◆ **ASSIGNMENT**: Print, exactly as they stand, the lines from the start of the listing to the line containing "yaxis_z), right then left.", inclusive.

══ EXTRACTED INFORMATION

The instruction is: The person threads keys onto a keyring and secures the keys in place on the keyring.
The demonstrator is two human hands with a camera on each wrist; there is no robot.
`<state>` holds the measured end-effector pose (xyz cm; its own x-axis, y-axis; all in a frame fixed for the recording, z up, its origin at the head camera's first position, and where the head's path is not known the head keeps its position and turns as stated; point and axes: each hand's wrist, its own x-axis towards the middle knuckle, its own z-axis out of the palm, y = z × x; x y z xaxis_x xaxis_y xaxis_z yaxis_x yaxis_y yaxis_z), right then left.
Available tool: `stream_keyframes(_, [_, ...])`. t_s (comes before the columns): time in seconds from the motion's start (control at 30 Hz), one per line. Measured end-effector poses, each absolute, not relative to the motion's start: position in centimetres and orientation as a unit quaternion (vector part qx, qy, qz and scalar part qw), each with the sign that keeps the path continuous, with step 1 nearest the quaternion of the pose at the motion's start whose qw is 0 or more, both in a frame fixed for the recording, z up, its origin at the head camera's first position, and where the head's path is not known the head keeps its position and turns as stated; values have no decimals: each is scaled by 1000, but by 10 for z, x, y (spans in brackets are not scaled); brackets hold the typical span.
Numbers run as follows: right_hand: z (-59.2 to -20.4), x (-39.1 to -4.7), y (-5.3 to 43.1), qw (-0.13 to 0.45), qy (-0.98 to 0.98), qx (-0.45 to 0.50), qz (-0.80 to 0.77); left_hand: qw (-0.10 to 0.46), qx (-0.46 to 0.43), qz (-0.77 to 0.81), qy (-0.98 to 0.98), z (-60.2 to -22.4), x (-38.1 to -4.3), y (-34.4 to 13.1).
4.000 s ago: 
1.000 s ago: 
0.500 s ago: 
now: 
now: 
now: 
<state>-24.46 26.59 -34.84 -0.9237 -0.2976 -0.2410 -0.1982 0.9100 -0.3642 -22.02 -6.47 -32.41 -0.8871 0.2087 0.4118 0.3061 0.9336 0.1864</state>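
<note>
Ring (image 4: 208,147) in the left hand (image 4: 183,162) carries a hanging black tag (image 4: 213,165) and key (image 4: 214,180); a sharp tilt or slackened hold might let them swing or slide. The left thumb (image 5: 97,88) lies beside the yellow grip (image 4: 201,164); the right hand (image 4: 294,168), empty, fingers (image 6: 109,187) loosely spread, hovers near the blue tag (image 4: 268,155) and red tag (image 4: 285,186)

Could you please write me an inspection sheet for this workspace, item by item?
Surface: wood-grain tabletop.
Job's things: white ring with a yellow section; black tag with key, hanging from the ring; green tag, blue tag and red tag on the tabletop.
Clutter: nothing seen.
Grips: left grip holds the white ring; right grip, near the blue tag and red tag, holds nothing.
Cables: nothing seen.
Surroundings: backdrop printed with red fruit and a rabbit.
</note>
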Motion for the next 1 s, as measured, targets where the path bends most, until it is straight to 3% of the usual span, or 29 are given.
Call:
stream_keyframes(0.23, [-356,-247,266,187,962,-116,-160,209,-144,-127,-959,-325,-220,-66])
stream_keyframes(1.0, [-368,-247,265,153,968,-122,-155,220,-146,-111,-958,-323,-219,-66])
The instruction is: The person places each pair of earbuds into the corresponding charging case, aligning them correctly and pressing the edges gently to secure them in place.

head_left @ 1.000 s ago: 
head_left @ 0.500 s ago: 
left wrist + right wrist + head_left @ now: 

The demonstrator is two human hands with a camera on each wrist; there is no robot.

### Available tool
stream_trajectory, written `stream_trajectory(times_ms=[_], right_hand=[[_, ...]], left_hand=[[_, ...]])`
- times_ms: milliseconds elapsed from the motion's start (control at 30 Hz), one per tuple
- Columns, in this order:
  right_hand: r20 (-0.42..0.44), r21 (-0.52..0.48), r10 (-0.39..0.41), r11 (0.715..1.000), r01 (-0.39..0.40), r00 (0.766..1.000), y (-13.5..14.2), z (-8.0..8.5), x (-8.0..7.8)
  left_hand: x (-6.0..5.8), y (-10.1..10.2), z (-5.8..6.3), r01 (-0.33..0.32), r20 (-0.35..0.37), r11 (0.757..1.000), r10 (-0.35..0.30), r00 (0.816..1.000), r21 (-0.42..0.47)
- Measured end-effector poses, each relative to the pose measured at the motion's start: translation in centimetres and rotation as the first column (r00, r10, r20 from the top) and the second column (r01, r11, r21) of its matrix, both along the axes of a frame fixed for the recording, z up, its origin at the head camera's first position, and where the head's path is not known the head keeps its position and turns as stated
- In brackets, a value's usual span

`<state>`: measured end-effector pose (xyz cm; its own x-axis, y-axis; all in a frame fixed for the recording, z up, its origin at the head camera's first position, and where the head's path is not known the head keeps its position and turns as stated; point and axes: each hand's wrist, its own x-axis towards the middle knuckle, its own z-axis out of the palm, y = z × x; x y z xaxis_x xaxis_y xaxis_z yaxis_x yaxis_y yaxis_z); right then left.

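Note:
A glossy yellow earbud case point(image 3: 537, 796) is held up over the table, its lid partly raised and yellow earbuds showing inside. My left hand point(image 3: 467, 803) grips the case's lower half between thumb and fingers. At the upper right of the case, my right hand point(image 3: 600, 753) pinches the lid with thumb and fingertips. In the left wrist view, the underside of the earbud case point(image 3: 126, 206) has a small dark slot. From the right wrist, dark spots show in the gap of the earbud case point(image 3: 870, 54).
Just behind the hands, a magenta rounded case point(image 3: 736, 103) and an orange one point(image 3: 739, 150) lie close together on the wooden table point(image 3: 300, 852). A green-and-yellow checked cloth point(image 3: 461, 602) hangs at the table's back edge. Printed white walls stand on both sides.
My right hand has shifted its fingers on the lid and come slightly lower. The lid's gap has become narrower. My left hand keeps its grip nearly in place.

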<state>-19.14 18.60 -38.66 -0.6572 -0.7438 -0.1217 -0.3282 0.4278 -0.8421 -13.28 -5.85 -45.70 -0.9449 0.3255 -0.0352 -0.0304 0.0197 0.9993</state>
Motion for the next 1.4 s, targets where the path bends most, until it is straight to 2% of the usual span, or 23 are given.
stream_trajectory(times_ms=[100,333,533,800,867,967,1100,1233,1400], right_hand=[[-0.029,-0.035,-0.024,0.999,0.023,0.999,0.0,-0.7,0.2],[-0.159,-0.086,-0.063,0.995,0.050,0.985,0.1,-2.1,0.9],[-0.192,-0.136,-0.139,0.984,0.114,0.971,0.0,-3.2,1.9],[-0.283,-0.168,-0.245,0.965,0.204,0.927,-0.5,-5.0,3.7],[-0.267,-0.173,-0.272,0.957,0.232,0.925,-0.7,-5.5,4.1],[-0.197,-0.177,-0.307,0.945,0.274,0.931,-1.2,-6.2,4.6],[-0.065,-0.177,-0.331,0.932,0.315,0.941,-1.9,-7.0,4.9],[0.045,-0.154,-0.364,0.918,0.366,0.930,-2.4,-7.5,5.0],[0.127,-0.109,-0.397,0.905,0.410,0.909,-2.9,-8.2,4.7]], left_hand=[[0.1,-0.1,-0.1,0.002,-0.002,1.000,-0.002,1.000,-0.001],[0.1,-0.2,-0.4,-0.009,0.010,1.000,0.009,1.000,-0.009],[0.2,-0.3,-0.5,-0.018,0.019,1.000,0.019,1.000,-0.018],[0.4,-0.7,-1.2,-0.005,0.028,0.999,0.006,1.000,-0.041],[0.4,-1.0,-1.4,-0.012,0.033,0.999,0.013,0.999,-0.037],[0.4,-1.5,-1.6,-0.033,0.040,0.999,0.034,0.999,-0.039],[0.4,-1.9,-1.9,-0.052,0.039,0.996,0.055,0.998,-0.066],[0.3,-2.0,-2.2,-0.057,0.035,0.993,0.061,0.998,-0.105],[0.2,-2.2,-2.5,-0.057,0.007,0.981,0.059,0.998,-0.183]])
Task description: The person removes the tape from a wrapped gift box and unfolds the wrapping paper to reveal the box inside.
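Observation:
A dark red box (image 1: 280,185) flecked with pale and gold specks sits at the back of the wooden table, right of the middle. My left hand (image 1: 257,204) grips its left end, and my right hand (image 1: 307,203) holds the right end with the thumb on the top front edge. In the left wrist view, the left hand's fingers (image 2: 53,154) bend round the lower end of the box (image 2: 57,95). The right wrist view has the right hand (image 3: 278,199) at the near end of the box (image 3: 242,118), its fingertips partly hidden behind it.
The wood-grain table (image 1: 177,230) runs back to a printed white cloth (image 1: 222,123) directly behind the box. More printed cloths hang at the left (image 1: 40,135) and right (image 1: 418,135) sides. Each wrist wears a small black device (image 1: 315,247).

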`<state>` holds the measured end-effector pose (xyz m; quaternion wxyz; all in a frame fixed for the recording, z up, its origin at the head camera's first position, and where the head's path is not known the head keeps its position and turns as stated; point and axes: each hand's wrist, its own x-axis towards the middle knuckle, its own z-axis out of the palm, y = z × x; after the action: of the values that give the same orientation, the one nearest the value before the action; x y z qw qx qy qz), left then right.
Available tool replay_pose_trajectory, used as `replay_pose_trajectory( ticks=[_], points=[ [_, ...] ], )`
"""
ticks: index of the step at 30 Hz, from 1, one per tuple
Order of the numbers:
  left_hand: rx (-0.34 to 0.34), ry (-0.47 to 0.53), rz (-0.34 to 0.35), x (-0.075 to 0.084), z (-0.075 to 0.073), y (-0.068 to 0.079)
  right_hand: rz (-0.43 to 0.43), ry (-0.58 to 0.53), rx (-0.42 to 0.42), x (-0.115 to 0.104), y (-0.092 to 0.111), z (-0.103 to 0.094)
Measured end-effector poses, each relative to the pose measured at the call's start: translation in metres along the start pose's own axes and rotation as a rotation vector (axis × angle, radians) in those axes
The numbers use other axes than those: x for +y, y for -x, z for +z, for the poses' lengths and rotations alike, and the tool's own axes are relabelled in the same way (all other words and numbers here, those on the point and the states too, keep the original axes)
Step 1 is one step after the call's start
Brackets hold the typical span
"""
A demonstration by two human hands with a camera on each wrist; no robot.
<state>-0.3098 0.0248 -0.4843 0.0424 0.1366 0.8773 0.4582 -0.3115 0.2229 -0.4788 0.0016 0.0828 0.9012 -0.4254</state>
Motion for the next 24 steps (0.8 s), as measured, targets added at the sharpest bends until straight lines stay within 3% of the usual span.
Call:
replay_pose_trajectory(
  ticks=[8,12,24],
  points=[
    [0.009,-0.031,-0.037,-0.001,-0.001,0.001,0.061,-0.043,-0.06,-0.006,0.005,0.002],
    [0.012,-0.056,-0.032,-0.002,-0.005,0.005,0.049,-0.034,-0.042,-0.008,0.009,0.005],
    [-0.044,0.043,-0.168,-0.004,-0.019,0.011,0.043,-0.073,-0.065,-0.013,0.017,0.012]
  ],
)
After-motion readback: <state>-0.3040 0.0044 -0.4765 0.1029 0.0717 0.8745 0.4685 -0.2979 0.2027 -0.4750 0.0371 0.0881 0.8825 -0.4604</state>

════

◆ **YOUR RESPONSE**:
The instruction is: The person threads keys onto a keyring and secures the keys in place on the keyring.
The demonstrator is two human hands with a camera on each wrist; there is no robot.
`<state>` holds the measured end-effector pose (xyz cm; its own x-axis, y-axis; all in a frame fixed for the recording, z up, its origin at the head camera's first position, and where the head's path is not known the head keeps its position and turns as stated; point and axes: each hand's wrist, its own x-axis towards the middle knuckle, its own z-axis out of the palm, y = z × x; x y z xaxis_x xaxis_y xaxis_z yaxis_x yaxis_y yaxis_z), right then left.

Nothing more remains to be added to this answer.